By Lee Benson March 5, 2022 5:42 p.m. MST
A mother’s unrelenting crusade to help those with undiagnosed diseases – Deseret
Two hours before she went to the hospital to give birth for the first time, Gina Szajnuk decided to record a video message to her unborn daughter.
“I had a feeling — a kind of premonition — that compelled me to do it,” she remembers.
Looking directly into the camera, she said, “You’re going to be my best friend, my little sidekick and I’m going to do whatever I can to protect you.”
Little did she know all that promise would entail.
The symptoms started for Gina right after Ava was born. She couldn’t regulate her body temperature. She felt like she was on fire. She kept her bedroom so cold her husband got sick. In one way or another, her mysterious maladies that began with childbirth have continued ever since.
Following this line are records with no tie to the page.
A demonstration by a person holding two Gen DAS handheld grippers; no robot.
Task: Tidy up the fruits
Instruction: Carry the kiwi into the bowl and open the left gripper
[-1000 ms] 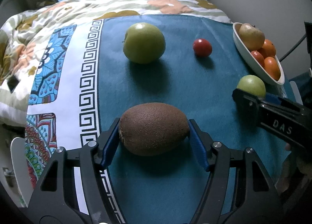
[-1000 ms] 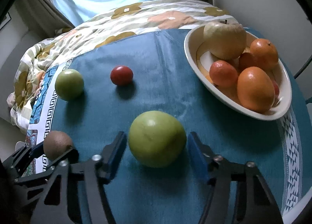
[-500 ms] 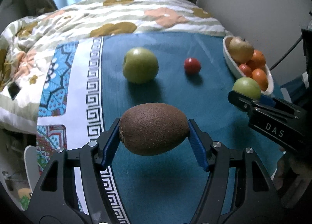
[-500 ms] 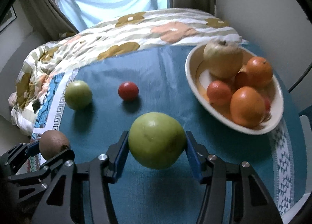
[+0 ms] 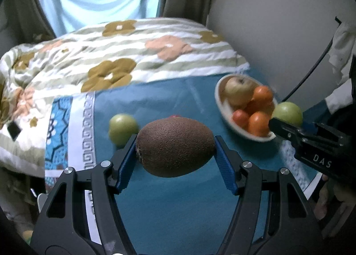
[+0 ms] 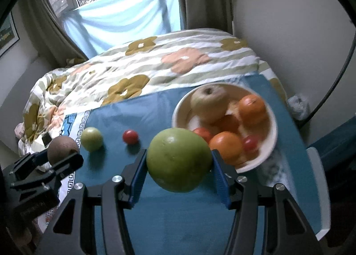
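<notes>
My left gripper (image 5: 175,150) is shut on a brown kiwi (image 5: 175,147) and holds it well above the teal cloth; it also shows in the right wrist view (image 6: 63,151). My right gripper (image 6: 179,162) is shut on a large green apple (image 6: 179,159), raised just in front of the white bowl (image 6: 272,143); the apple shows at the right in the left wrist view (image 5: 288,113). The bowl (image 5: 220,105) holds a pale apple (image 6: 209,105), oranges and a small red fruit. A second green apple (image 6: 92,139) and a small red tomato (image 6: 130,136) lie on the cloth.
The teal cloth (image 6: 178,221) covers a table whose right edge (image 6: 320,188) is close to the bowl. A floral quilt (image 6: 138,66) lies behind it, under a window. A wall and a black cable (image 6: 333,83) stand to the right.
Both grippers have lifted their fruit off the cloth and risen. The right gripper closed on the green apple and now holds it near the bowl.
</notes>
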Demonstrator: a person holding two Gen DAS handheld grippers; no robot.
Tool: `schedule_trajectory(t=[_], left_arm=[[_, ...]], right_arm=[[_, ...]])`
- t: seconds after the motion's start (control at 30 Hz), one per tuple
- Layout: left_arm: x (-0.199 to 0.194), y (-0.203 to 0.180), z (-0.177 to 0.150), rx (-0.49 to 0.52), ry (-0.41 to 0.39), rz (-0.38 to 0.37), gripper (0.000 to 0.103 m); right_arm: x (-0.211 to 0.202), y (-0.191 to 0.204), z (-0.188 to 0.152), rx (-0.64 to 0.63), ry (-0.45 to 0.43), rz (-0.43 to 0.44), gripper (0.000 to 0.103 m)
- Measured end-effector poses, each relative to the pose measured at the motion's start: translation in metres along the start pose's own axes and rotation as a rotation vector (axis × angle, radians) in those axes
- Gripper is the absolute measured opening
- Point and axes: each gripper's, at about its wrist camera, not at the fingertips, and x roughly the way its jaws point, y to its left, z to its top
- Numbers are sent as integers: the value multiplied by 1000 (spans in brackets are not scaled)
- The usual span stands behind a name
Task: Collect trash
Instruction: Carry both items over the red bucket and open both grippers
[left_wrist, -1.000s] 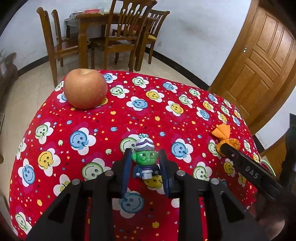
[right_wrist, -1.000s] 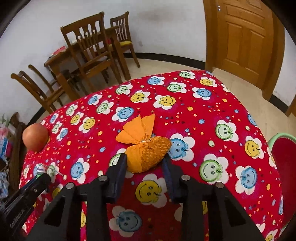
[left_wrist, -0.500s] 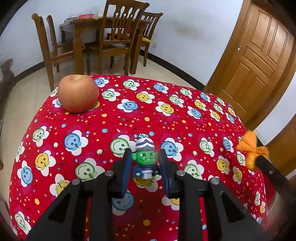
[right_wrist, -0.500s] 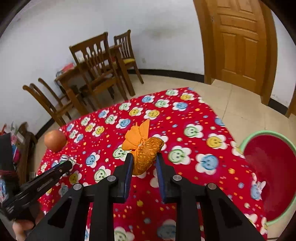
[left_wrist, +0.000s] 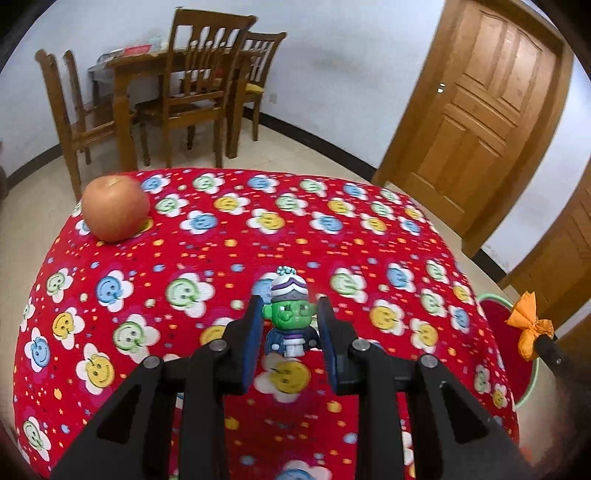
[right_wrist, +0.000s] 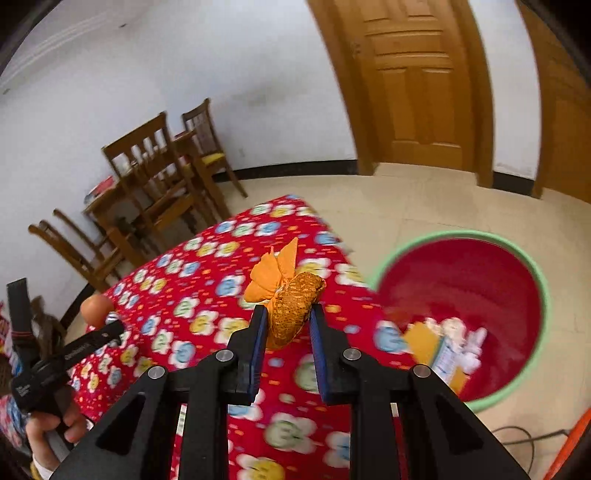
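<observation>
On the red tablecloth (left_wrist: 229, 258), 1 apple (left_wrist: 115, 208); beside it, a red basin (right_wrist: 461, 295).

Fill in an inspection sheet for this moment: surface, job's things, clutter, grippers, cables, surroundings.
Surface: table under a red smiley-flower cloth, edges draped.
Job's things: orange mesh bundle held above the table's edge; red basin with a green rim on the floor beside the table, paper scraps already in it.
Clutter: apple at the far left of the cloth; green-faced toy figure.
Grippers: right gripper shut on the bundle; left gripper holds the toy figure between its fingers.
Cables: dark cable on the floor near the basin.
Surroundings: wooden chairs and dining table, wooden door, tiled floor.
</observation>
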Motion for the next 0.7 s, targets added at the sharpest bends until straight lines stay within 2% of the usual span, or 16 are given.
schedule_trajectory(t=[0.23, 0.4, 0.6, 0.7], left_arm=[[-18, -35, -1, 61, -6, -59, 29], [-28, -59, -4, 93, 1, -106, 29], [-33, -94, -12, 142, 18, -158, 29], [-35, -112, -16, 170, 30, -186, 29]], right_arm=[[-16, -42, -3, 62, -28, -76, 23], [-14, -71, -9, 124, 3, -108, 23], [-13, -97, -15, 173, 23, -128, 28], [-16, -108, -16, 195, 24, -119, 34]])
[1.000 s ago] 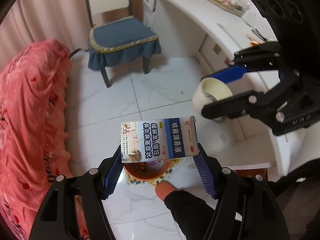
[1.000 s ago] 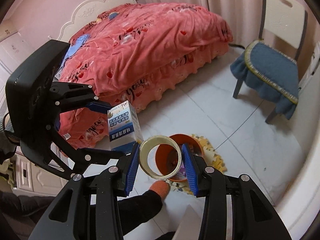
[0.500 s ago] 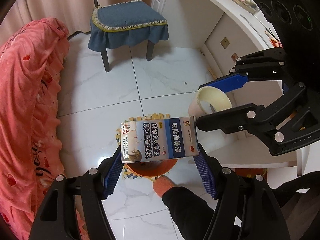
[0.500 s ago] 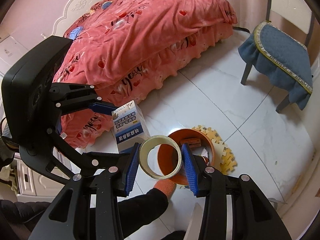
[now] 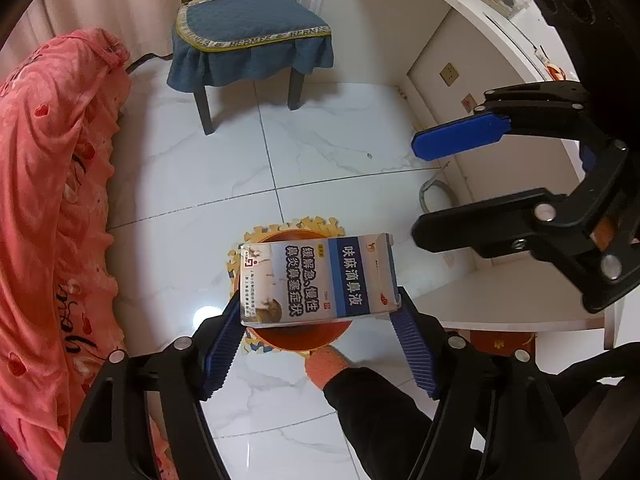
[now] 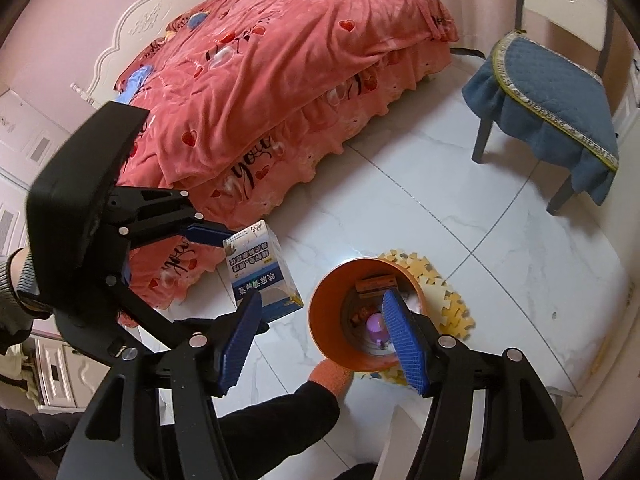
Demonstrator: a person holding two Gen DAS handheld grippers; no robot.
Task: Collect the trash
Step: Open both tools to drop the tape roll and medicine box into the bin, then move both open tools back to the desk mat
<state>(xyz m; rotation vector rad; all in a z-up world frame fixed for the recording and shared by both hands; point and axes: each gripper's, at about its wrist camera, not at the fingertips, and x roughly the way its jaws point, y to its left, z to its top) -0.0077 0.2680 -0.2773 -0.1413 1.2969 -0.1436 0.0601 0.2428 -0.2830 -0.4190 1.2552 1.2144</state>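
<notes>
My left gripper [image 5: 318, 320] is shut on a white and blue medicine box [image 5: 318, 280] and holds it above the orange trash bin [image 5: 298, 340] on the floor. The box also shows in the right wrist view [image 6: 262, 274]. My right gripper [image 6: 322, 330] is open and empty, right over the orange bin [image 6: 324, 320], which holds a small brown box, a purple item and other trash. In the left wrist view the right gripper [image 5: 436, 188] shows at the right with its jaws apart. The tape roll is not in sight.
A pink bed [image 6: 280, 88] lies at the left. A chair with a blue cushion [image 5: 250, 28] stands on the white tile floor. A white desk [image 5: 480, 40] runs along the right. A yellow foam mat [image 6: 440, 292] lies under the bin. A leg with an orange sock [image 5: 326, 362] is beside the bin.
My right gripper has opened and the tape roll it held is gone from its jaws. Both grippers have moved down closer to the bin. The left still holds the box.
</notes>
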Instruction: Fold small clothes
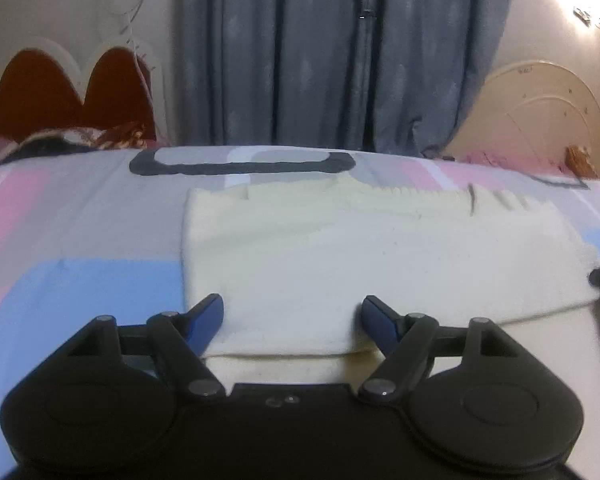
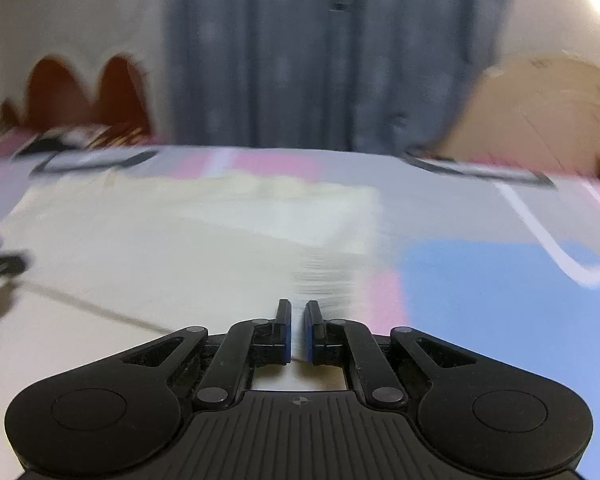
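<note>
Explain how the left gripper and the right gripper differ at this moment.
The left gripper is open, while the right gripper is shut. The left holds nothing; the right appears to pinch the cream garment. Both hang low over the garment on the bedsheet.

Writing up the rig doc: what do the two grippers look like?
Both alike: left gripper and right gripper are matte black, with two round-lobed bases, linkage arms on grey pivot pins and blue pads on the fingers. The right one's base is ribbed, with a small crosshair mark. No cables or sleeves visible.
</note>
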A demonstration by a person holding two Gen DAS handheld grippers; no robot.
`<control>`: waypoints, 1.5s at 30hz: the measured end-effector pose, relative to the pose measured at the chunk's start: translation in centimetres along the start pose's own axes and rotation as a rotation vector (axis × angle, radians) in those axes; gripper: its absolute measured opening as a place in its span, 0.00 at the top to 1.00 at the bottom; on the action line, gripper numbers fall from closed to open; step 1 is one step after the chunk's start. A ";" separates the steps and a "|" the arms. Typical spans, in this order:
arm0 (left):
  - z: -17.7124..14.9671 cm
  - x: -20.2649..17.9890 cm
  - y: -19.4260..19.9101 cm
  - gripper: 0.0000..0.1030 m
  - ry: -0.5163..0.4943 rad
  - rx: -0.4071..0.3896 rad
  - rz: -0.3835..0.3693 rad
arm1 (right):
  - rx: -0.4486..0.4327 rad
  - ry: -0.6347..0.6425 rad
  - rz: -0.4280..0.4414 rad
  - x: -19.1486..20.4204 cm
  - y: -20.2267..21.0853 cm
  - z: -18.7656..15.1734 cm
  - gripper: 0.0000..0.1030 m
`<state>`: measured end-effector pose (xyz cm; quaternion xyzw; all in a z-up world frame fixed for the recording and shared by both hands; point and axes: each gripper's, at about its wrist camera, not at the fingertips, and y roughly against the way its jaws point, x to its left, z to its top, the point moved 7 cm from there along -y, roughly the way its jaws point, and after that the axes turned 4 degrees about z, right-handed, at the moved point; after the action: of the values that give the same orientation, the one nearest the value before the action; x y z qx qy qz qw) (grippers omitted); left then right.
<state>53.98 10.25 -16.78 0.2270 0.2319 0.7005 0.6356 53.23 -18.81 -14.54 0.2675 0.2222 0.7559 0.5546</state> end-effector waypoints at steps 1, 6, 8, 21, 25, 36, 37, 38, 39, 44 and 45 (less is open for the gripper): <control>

But they were nothing compared to what her daughter began experiencing after she turned 3. To that point, Ava had been a healthy kid. Now the ER visits came fast and furious. Cysts, headaches, temperature intolerance, fatigue, neuropathy, rashes, infections, illness after illness. Then the siblings that followed her, Oskar and Lucy, started experiencing similar afflictions.
Worse than that, way worse, was no one knew why any of them were sick. Medical science was stumped. They could treat the symptoms but not the source. Gina and the kids had entered the wilderness of the undiagnosed.
It’s difficult if not downright impossible to adequately describe the whiplash that transformed Gina’s life almost overnight.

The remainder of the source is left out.